» **Problem to work on**
Transcribe all the lines below exactly. Omit the pictures.

» **Raw data**
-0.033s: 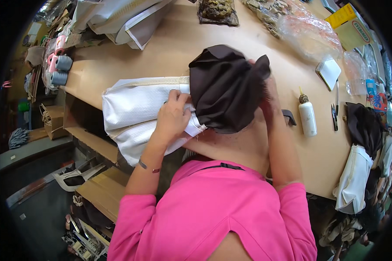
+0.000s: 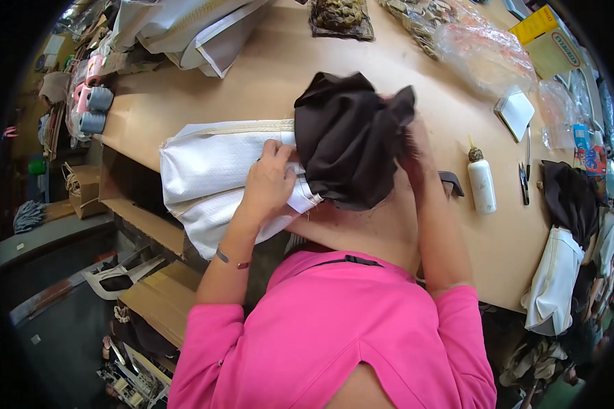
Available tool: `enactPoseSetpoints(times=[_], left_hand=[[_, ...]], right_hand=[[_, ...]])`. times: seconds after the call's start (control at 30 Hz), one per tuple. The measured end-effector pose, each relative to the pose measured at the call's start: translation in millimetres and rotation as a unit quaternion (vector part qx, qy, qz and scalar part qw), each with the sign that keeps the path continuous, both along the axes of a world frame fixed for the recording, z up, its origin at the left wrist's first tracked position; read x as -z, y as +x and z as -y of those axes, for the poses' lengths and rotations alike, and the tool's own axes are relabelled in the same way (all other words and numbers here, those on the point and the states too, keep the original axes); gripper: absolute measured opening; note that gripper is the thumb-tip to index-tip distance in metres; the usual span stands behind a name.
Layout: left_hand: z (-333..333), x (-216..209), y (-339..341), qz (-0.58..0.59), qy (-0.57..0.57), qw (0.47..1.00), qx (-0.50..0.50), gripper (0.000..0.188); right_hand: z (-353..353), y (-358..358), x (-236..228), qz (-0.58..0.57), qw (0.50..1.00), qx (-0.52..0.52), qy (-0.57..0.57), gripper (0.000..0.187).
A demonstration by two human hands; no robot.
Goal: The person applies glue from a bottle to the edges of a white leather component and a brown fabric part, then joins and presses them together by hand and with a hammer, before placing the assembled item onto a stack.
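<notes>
A white textured fabric piece (image 2: pixel 211 160) with raw, frayed edges and a beige seam strip lies at the table's front edge. From its right end bulges a bunched dark brown cloth (image 2: pixel 344 146), joined to it like a lining. My left hand (image 2: pixel 271 180) has its fingers curled over the white fabric, close to where the two meet. At the cloth's far right side, my right hand (image 2: pixel 416 146) grips its gathered edge; those fingers are partly hidden by the folds and blurred.
Right of my arm stand a white squeeze bottle (image 2: pixel 481 184), black snips (image 2: pixel 524 184) and a notepad (image 2: pixel 514 114). A similar white and dark piece (image 2: pixel 556 283) hangs at the right edge. White fabric (image 2: pixel 205 41) and thread spools (image 2: pixel 92 123) sit at left, plastic bags (image 2: pixel 484 58) farther back.
My right hand and the gathered edge of the dark cloth have shifted slightly left and down. The left hand has barely moved.
</notes>
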State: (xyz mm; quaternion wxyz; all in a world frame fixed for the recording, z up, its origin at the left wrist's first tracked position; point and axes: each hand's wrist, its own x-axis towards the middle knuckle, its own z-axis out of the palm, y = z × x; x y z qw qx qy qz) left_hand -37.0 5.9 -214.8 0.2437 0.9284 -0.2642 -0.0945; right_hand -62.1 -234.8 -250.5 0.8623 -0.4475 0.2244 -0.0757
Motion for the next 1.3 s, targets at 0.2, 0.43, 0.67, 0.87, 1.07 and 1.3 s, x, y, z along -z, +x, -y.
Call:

» **Written reply**
-0.033s: 
+0.000s: 
Available tool: `enactPoseSetpoints(times=[_], left_hand=[[_, ...]], right_hand=[[_, ...]])`. times: seconds after the call's start (control at 30 Hz), one per tuple. The measured end-effector pose, each relative to the pose measured at the call's start: translation in millimetres and rotation as a unit quaternion (vector part qx, qy, qz and scalar part qw), each with the sign that keeps the path continuous, both along the axes of a world frame fixed for the recording, z up, its origin at the left wrist's first tracked position; read x as -z, y as +x and z as -y of those axes, for the poses' lengths and rotations alike, and the tool's own axes are relabelled in the same way (all other words and numbers here, those on the point and the states too, keep the original axes); gripper: absolute measured opening; note that gripper is the thumb-tip to index-tip distance in metres; the usual span stands behind a name.
Layout: left_hand: z (-333..333), x (-216..209), y (-339..341), qz (-0.58..0.59), qy (-0.57..0.57), qw (0.47..1.00), qx (-0.50..0.50), gripper (0.000..0.188); right_hand: z (-353..353), y (-358..358), x (-236..228), qz (-0.58..0.57), qw (0.50..1.00), qx (-0.52..0.52), qy (-0.57..0.57), gripper (0.000..0.187).
A demonstration by two human hands; no robot.
Goal: The person applies glue from a bottle to the edges of a white leather component and a brown fabric part, then joins and presses them together by hand and with a hammer, before placing the assembled item onto a stack.
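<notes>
A white textured fabric piece (image 2: pixel 211 160) with raw, frayed edges and a beige seam strip lies at the table's front edge. From its right end bulges a bunched dark brown cloth (image 2: pixel 344 146), joined to it like a lining. My left hand (image 2: pixel 271 180) has its fingers curled over the white fabric, close to where the two meet. At the cloth's far right side, my right hand (image 2: pixel 416 146) grips its gathered edge; those fingers are partly hidden by the folds and blurred.
Right of my arm stand a white squeeze bottle (image 2: pixel 481 184), black snips (image 2: pixel 524 184) and a notepad (image 2: pixel 514 114). A similar white and dark piece (image 2: pixel 556 283) hangs at the right edge. White fabric (image 2: pixel 205 41) and thread spools (image 2: pixel 92 123) sit at left, plastic bags (image 2: pixel 484 58) farther back.
My right hand and the gathered edge of the dark cloth have shifted slightly left and down. The left hand has barely moved.
</notes>
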State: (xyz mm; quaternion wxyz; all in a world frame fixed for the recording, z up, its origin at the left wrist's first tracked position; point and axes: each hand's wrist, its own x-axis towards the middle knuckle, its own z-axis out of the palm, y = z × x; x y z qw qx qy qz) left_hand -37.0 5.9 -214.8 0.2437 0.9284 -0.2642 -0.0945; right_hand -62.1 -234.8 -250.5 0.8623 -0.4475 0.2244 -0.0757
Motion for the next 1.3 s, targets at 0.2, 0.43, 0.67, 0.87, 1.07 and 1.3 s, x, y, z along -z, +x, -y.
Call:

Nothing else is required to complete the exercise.